Dell’accaduto esistono versioni diverse. Gli abitanti di Bir Zeit parlano di una “esecuzione a sangue freddo” del giovane che si trovava all’interno di un’abitazione, circondata dai militari, demolita un pezzo alla volta da una ruspa dell’esercito e contro la quale è stato sparato anche un razzo anticarro, prima dell’incursione dell’unità speciale terminata con l’uccisione di Washaha deciso a non farsi prendere. Il giovane non ha sparato sottolineano con forza i palestinesi e, in effetti, anche la versione dell’esercito israeliano non riferisce di un conflitto a fuoco ma solo che all’interno dell’abitazione è stata ritrovata un’arma.

Il rapporto di Amnesty prende in esame gli ultimi tre anni e mette in luce che almeno 45 palestinesi sono stati uccisi e migliaia feriti quando molti di loro «non rappresentavano una minaccia immediata e diretta per i soldati israeliani», dispiegati nella Cisgiordania occupata. E critica Israele per non aver condotto «indagini indipendenti» adeguate agli standard internazionali su queste uccisioni ingiustificate. «La frequenza e la persistenza nell’uso della forza arbitraria e abusiva da parte di soldati e poliziotti israeliani contro manifestanti pacifici in Cisgiordania, così come l’impunità di cui hanno beneficiato gli autori, fanno pensare a una vera e propria politica», ha spiegato Philip Luther, direttore del Progrramma Medio Oriente e Africa del Nord di Amnesty.

L’anno scorso sono stati uccisi 22 palestinesi in Cisgiordania, nella maggior parte dei casi persone di età inferiore ai 25 anni e almeno quattro erano bambini. Diverse vittime, aggiunge Amnesty, sono state colpite alle spalle, probabilmente mentre cercavano di fuggire e non ponevano alcuna reale minaccia alla vita delle forze israeliane o di altre persone. In altri casi, le forze israeliane hanno fatto ricorso a metodi letali contro manifestanti che lanciavano sassi, causando un’inutile perdita di vite umane. Un caso è quello di Samir Awad, un palestinese 16enne di Bodrus, ucciso nei pressi della scuola nel gennaio 2013, mentre protestava contro il Muro che divide in due il villaggio. Samir è stato colpito tre volte (alla nuca, a una gamba e a una spalla) mentre cercava di fuggire dai soldati israeliani che avevano circondato il gruppo.

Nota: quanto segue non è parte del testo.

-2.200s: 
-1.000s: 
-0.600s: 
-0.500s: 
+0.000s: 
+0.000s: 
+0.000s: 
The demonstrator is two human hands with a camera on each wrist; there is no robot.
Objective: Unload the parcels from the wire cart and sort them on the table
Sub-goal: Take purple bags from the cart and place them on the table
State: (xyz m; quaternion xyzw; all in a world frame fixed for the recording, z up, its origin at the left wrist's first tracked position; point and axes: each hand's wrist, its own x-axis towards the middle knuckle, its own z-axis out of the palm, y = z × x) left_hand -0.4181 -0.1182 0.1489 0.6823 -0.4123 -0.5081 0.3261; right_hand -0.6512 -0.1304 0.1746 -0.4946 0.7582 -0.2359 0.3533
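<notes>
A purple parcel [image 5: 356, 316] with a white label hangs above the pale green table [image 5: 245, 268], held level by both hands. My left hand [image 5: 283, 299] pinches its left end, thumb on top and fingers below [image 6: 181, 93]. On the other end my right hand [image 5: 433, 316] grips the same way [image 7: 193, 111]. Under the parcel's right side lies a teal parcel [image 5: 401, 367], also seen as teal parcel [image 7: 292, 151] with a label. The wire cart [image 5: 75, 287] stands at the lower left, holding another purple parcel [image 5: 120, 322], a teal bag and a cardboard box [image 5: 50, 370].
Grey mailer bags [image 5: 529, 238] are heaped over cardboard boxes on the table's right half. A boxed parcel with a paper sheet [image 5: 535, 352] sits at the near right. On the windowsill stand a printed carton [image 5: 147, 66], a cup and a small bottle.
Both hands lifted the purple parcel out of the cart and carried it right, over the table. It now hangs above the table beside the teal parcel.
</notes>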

Di fronte a ciò, denuncia Amnesty, il sistema israeliano di indagine si è dimostrato inadeguato, non indipendente e imparziale, privo di trasparenza. Per questo conclude l’organizzazione per i diritti umani, gli Usa, l’Unione europea e il resto della comunità internazionale devono sospendere i trasferimenti di munizioni, armi ed altro equipaggiamento militare a Israele.